>>>

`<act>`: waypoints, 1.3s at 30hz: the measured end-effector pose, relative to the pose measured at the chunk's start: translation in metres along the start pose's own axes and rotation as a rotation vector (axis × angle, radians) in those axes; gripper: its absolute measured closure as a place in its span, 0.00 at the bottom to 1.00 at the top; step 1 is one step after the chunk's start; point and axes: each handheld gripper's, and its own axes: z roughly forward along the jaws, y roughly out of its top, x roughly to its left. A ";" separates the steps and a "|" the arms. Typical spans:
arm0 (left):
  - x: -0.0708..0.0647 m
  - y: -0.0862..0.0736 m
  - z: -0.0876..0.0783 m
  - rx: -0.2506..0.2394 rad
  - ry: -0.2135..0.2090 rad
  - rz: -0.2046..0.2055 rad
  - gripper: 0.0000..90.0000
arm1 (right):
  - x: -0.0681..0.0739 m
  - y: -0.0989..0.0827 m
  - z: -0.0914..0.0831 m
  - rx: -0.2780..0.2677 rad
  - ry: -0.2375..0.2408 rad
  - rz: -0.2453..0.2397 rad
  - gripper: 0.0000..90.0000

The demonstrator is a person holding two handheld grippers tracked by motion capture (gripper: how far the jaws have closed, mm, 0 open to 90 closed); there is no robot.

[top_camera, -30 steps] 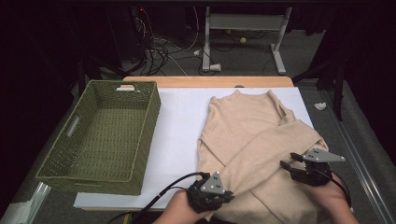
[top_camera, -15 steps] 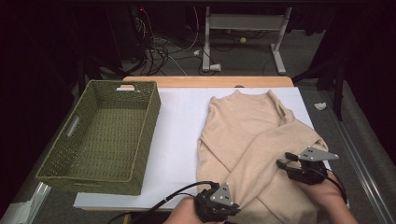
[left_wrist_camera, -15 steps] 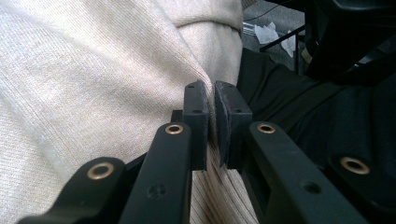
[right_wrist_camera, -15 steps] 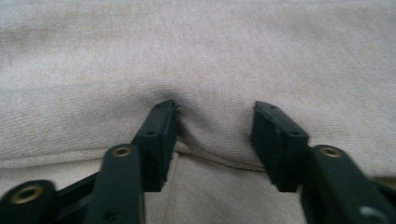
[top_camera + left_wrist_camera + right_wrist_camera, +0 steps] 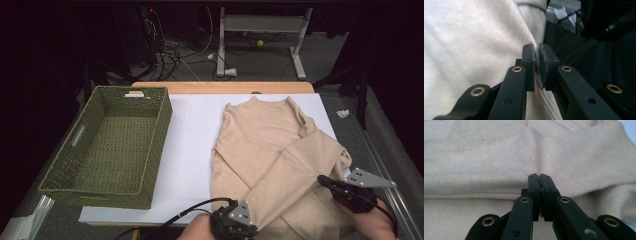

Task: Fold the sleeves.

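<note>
No readable text, label, brand, number or sign in any view. Beige sweater (image 5: 272,150): plain knit, no tag or print visible. Green woven basket (image 5: 107,147): no label. White sheet on bench (image 5: 192,130): blank. Grey plates on grippers: bare, holes only. Black jaws in both gripper views: brass rivets, no markings. Background cables and metal frame: nothing legible.

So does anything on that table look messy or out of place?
Only mildly: the beige sweater lies part folded with one sleeve slanting across its front, and its lower hem hangs past the table edge. The green basket sits slightly askew.
</note>
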 end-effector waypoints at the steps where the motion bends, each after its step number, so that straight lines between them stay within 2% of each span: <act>1: 0.000 0.000 0.000 -0.006 0.006 0.003 0.74 | 0.000 -0.003 -0.003 0.007 -0.001 0.002 0.98; 3: 0.003 0.001 -0.002 -0.024 0.037 -0.009 0.64 | -0.003 -0.007 -0.004 0.013 0.011 0.017 0.92; 5: 0.011 -0.001 -0.006 -0.072 0.113 -0.037 0.55 | -0.006 -0.007 -0.005 -0.003 0.016 0.051 0.81; 7: 0.023 -0.004 -0.010 -0.129 0.204 -0.093 0.48 | -0.008 -0.005 -0.007 -0.038 0.011 0.070 0.76; 8: 0.031 -0.006 -0.010 -0.158 0.238 -0.138 0.44 | -0.009 -0.004 -0.008 -0.053 -0.002 0.074 0.74; 9: 0.040 -0.006 -0.010 -0.173 0.247 -0.189 0.44 | -0.010 -0.003 -0.009 -0.064 -0.015 0.080 0.74; 10: 0.044 -0.005 -0.007 -0.181 0.250 -0.212 0.44 | -0.013 -0.002 -0.009 -0.074 -0.031 0.088 0.74; 12: 0.046 -0.004 -0.004 -0.173 0.252 -0.216 0.44 | -0.019 0.000 -0.007 -0.086 -0.064 0.099 0.74; 14: 0.046 -0.001 0.006 -0.124 0.236 -0.199 0.46 | -0.023 0.002 -0.006 -0.095 -0.080 0.111 0.74; 15: 0.042 -0.002 0.010 -0.116 0.252 -0.158 0.54 | -0.027 0.004 -0.005 -0.100 -0.097 0.122 0.74; 16: 0.039 -0.002 0.010 -0.115 0.254 -0.135 0.63 | -0.032 0.008 -0.003 -0.105 -0.118 0.127 0.74; 17: 0.039 -0.002 0.010 -0.118 0.234 -0.139 0.76 | -0.036 0.012 -0.001 -0.107 -0.134 0.127 0.74; 18: 0.038 -0.003 0.010 -0.120 0.236 -0.133 0.84 | -0.041 0.016 0.003 -0.107 -0.146 0.125 0.74; 19: 0.037 -0.004 0.009 -0.119 0.243 -0.123 0.89 | -0.045 0.022 0.007 -0.103 -0.155 0.123 0.74; 23: 0.031 -0.012 -0.002 -0.155 0.240 -0.130 0.90 | -0.060 0.050 0.034 -0.080 -0.172 0.108 0.74; 26: 0.028 -0.018 -0.007 -0.170 0.240 -0.142 0.90 | -0.070 0.070 0.058 -0.042 -0.188 0.094 0.70; 28: 0.027 -0.021 -0.008 -0.176 0.239 -0.149 0.89 | -0.078 0.083 0.074 -0.019 -0.194 0.106 0.65; 31: 0.025 -0.026 -0.009 -0.174 0.237 -0.152 0.89 | -0.090 0.098 0.102 0.040 -0.202 0.122 0.57; 33: 0.024 -0.028 -0.010 -0.186 0.244 -0.157 0.89 | -0.096 0.102 0.119 0.107 -0.197 0.119 0.58; 34: 0.025 -0.029 -0.010 -0.190 0.247 -0.161 0.89 | -0.099 0.103 0.127 0.149 -0.198 0.113 0.65; 35: 0.025 -0.029 -0.010 -0.190 0.247 -0.161 0.89 | -0.103 0.103 0.133 0.173 -0.192 0.094 0.84; 36: 0.026 -0.029 -0.009 -0.189 0.246 -0.163 0.89 | -0.103 0.103 0.133 0.173 -0.192 0.094 0.84; 37: 0.026 -0.030 -0.008 -0.186 0.248 -0.162 0.89 | -0.105 0.104 0.134 0.162 -0.197 0.076 0.92; 39: 0.026 -0.031 -0.008 -0.176 0.252 -0.161 0.89 | -0.115 0.108 0.132 0.123 -0.218 0.085 0.94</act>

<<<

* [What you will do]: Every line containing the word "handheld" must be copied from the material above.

* [Response for this exercise]:
`<act>`: waypoints, 1.3s at 30hz: the measured end-effector pose, relative to the pose measured at the chunk's start: translation in metres along the start pose's own axes and rotation as a rotation vector (axis × angle, radians) in those axes; gripper: its absolute measured closure as a place in its span, 0.00 at the bottom to 1.00 at the top; step 1 is one step after the chunk's start; point and axes: each handheld gripper's, and its own axes: z roughly forward along the jaws, y roughly out of its top, x roughly to its left. A ";" separates the steps and a "|" the arms. Typical spans:
The demonstrator is a person holding two handheld grippers tracked by motion capture (gripper: how far the jaws have closed, mm, 0 open to 90 closed); there is no robot.

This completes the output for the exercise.